**YOUR INSTRUCTIONS**. Nothing outside the range below should be printed. Output exactly the lines from the line with "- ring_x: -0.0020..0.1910" to the line with "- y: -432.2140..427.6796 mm", both included.

╭──

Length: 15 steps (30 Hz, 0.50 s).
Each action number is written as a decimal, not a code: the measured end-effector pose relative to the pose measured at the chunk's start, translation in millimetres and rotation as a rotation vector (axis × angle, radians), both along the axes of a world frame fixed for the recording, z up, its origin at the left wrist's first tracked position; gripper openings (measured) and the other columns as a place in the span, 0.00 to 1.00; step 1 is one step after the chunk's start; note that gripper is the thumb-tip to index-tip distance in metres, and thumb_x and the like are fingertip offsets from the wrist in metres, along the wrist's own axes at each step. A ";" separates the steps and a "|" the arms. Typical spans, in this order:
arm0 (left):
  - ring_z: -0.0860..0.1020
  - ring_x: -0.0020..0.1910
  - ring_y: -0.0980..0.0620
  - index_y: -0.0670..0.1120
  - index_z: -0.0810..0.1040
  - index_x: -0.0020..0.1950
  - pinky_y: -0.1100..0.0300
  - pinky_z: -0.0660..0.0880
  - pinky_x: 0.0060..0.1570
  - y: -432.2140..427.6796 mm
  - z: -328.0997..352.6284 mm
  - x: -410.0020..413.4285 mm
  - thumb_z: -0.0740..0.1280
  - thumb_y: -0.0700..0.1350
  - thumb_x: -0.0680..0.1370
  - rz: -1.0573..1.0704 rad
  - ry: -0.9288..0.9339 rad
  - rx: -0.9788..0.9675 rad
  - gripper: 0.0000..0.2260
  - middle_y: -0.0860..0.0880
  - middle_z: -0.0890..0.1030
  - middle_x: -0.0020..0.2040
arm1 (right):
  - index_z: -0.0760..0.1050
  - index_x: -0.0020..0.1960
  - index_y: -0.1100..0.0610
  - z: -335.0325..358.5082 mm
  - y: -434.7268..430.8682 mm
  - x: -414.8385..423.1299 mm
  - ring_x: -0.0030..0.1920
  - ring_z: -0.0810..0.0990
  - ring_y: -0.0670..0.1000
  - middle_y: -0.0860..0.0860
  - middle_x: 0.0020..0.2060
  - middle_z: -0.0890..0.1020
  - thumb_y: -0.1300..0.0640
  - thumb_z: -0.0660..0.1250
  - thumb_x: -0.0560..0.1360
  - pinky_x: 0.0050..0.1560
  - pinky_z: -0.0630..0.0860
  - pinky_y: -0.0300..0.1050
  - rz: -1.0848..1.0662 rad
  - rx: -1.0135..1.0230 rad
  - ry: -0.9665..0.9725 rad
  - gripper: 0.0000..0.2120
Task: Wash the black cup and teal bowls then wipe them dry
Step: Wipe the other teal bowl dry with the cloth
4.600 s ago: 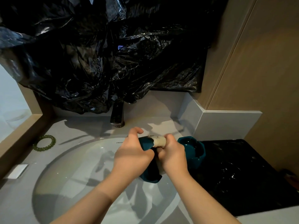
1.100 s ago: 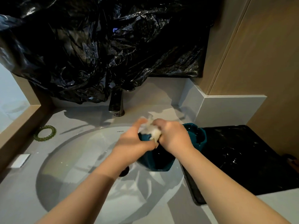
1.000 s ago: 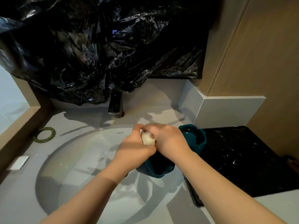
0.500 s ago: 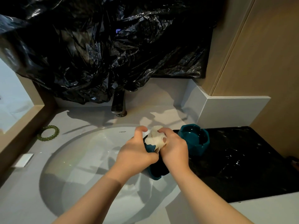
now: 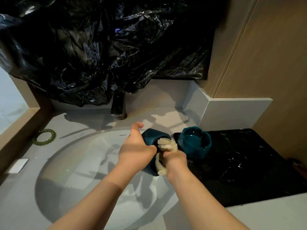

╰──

**EXPECTED OUTPUT**.
  - ring_x: -0.0020..0.1910
  - ring_y: -0.0980..0.0620
  - index_y: -0.0670..0.1120
  - index_z: -0.0810..0.1040
  - index_x: -0.0020..0.1950
  - pinky_y: -0.1100..0.0300
  - pinky_z: -0.0660..0.0880
  - pinky_x: 0.0060..0.1570
  - y: -432.2140..427.6796 mm

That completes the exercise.